It's a classic Mississippi story. Two former classmates who hadn't seen or spoken to each other in decades are reunited through public media. Steve Young, my classmate at Lawhon Junior High School in Tupelo nearly four decades ago, called me a year after I joined MPB to pitch an idea about a show. We had no idea our common background. But it didn't take us long to discover that as very young kids, we played on the same playground, were taught by the same teachers, and shared family experiences that were eerily similar.
Since then, we have spent hours on the phone and in person reminiscing about that period. But more importantly, we have devoted just as much time discussing Steve's vision for a show, which MPB has aired and shared with fellow public broadcasting stations. Steve's program, Our American Family, focuses on 1950s America. It is not a show about race, but a program about life. The latest installment runs this month and features the compelling story of the Clark family.
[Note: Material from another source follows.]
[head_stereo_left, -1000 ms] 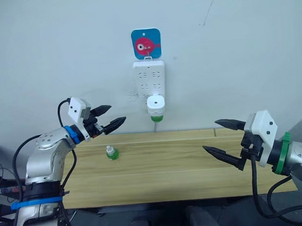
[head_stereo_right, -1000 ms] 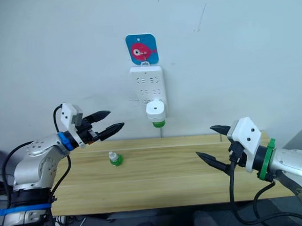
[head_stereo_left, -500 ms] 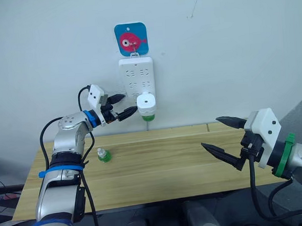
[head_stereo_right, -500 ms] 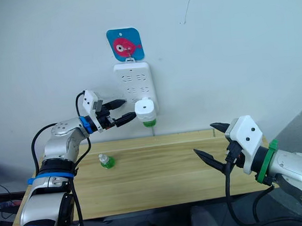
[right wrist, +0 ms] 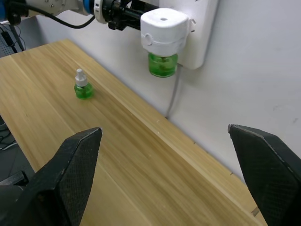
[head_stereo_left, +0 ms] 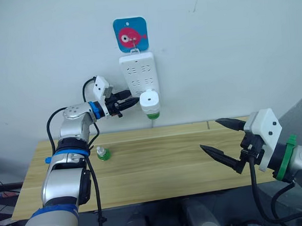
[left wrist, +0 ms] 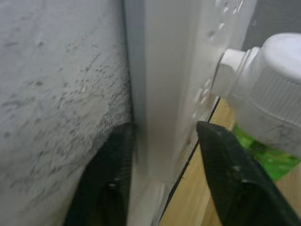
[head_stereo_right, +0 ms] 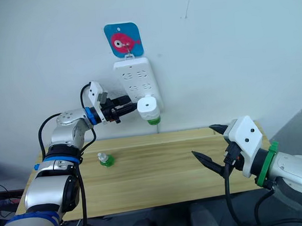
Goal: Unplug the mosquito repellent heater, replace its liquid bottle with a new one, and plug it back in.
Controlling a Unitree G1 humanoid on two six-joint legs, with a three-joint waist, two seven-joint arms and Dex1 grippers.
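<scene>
now left gripper (head_stereo_left: 131, 100) open astride the power strip (head_stereo_left: 139, 74) edge beside heater (head_stereo_left: 150, 101); right gripper (head_stereo_left: 225, 140) open.

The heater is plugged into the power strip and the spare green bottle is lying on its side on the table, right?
Not quite. The heater is plugged into the power strip, but the spare green bottle stands upright on the table, as the right wrist view shows.

A bare test room or lab: a plain scuffed white wall (head_stereo_left: 250, 50), a light wooden tabletop (head_stereo_left: 159, 163) against it, a power strip (head_stereo_left: 138, 75) hung under a fish-picture hook (head_stereo_left: 130, 35).
</scene>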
Our American Family, is but one highlight of an extremely entertaining month on MPB. PBS's American Masters will feature a program on Mississippi blues legend B.B. King with interviews filmed shortly before his death with A-list musicians, including Bonnie Raitt, Bono, Eric Clapton and Ringo Starr. MPB will once again bring to your home the Governor's Arts Awards, honoring Mississippi artists who have made significant contributions in their craft of choice. It is a festive evening that never fails to leave me in awe over the talent this state has produced.
February's programming schedule will also showcase our serious side. @ISSUE, the only show of its type in the state dedicated to exploring important topics discussed at the Capitol, will continue its run. And PBS will celebrate Black History Month with several shows worthy of your attention. It's a month packed with programming that highlights the storytelling power of public media. Thank you, as always, for your loyalty to MPB. And one more thing: isn't Downton Abbey the best?